Simple Statistics: Bivariate analysis
Simple Statistics: Bivariate analysis essay assignment
Simple Statistics: Bivariate analysis essay assignment
As might be expected, bivariate analysis is simply the statistical analysis of data on two variables at the same time. The prefix bi refers to two, as in bicycle. Examples of this kind of analysis would include the earlier hypothetical study of the differences in GPA between males and females. (G.P.A. is one variable, sex is the other.) If data were gathered on educational achievement and earned income, the researcher would have data on two different variables and could see if people with more education tended to earn higher incomes or not. (Education is one variable, income is the second.)
Get solution to your nursing paper : Simple Statistics: Bivariate analysis
Much of the time, bivariate data is presented to the reader in table form such that the values of one variable are the columns of the table (the vertical lines) and the values of the other variable are the rows (the horizontal lines). Table 8.1 shows hypothetical (fake) data on the variables education level completed (the columns) and annual earned income (the rows).
High School Graduate | College Graduate | Master’s Degree | |
Low Income | 75% | 25% | 10% |
Middle Income | 20% | 60% | 50% |
High Income | 5% | 15% | 40% |
Table 8.1. Annual earned income by education level completed
If one looks at the column labeled High School Grad., it is seen that only 5% of those whose highest educational achievement was to graduate from high school were earning what was described as a High Income. On the other hand, those graduating from college and those with master’s degrees placed 15% and 40%, respectively, into the High Income bracket. Thus, it could be concluded that there is something about getting a college degree, and especially a master’s degree, that increases the chance that one will earn a high income. This table, then, would be called a bivariate table because it presents the data on two different variables at the same time.

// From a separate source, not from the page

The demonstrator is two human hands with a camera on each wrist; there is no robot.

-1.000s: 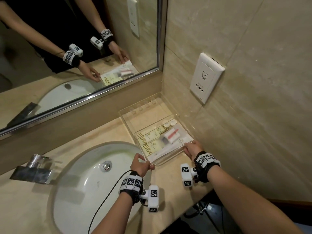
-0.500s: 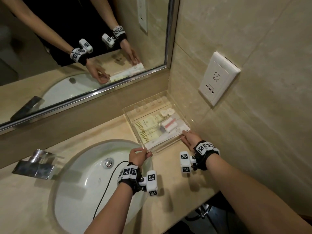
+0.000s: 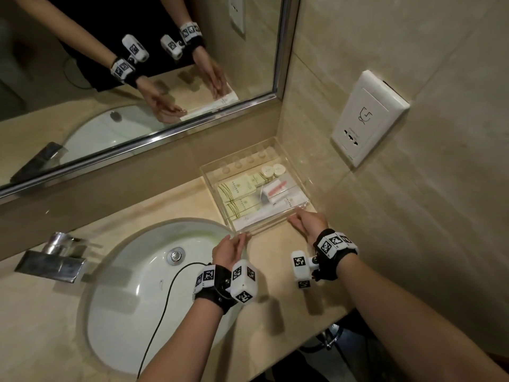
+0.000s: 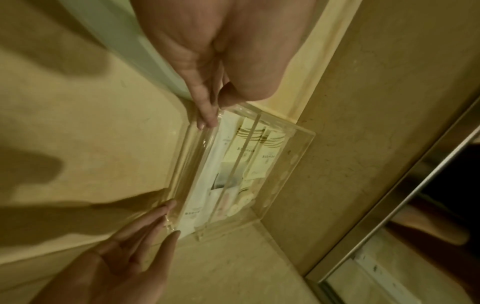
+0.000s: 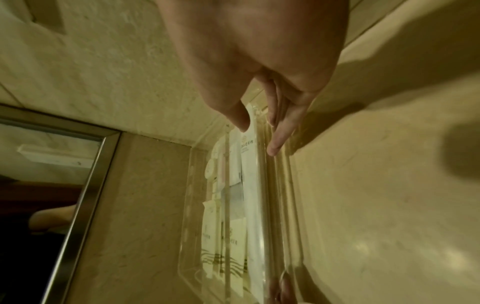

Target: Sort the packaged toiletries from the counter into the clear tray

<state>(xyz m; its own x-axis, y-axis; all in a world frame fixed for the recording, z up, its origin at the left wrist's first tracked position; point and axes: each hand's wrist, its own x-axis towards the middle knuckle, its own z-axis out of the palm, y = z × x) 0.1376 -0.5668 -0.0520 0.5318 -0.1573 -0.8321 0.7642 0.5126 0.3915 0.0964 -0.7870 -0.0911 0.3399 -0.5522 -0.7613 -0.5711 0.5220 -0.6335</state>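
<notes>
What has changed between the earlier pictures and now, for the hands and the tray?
The left hand has uncurled from the near corner of the clear plastic tray; its straight fingers now touch the near wall. The right hand stays flat against that wall. The packaged toiletries inside lie unchanged.

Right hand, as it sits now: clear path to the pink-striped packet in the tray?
Probably yes. The right hand rests open at the near wall of the clear tray, which has no lid. The pink-striped packet lies on top of the other packets, nothing over it, so a short reach over the wall should do.
</notes>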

Bivariate tables (sometimes called contingency tables) provide answers to questions such as “Has the percentage of adult Americans who are willing to vote for a woman president increased since 1972?” or, more generally, to questions such as “Is there a difference between sample members that fall into one category of an independent variable and their counter parts in other categories in their experience of another characteristic?”